= Beginning of Section =
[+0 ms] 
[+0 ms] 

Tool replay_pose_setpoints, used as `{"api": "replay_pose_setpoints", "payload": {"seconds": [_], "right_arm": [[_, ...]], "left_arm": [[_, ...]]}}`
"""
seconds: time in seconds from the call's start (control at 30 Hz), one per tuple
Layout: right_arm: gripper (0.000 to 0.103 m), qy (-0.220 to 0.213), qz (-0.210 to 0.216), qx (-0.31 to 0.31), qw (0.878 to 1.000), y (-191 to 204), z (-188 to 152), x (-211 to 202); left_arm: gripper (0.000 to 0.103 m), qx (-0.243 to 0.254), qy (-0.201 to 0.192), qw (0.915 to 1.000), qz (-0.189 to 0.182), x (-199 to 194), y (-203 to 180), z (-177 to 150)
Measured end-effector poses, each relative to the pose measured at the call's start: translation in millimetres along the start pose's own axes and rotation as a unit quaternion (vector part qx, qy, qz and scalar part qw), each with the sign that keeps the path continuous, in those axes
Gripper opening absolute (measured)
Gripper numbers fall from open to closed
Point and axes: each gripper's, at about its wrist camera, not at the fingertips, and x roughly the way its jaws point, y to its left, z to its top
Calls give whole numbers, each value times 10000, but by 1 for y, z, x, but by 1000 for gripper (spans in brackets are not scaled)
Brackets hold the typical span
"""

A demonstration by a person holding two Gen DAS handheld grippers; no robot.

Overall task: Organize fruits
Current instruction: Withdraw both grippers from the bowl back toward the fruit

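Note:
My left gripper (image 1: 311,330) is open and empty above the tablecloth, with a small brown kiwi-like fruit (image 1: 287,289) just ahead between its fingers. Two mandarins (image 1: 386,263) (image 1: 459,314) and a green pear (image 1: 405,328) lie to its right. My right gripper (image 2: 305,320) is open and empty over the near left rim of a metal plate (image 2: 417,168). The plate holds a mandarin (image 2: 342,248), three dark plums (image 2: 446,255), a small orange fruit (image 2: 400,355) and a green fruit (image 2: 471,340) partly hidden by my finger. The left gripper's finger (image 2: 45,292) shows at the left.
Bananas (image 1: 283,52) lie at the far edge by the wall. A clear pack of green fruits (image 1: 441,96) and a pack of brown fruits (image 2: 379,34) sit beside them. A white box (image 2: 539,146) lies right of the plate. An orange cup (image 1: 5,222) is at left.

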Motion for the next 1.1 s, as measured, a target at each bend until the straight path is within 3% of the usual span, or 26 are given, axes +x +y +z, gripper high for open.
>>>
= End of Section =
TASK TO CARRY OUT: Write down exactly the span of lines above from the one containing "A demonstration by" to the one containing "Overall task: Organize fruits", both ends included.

YOUR RESPONSE:
A demonstration by a person holding two Gen DAS handheld grippers; no robot.

Overall task: Organize fruits

No more work remains in this exercise.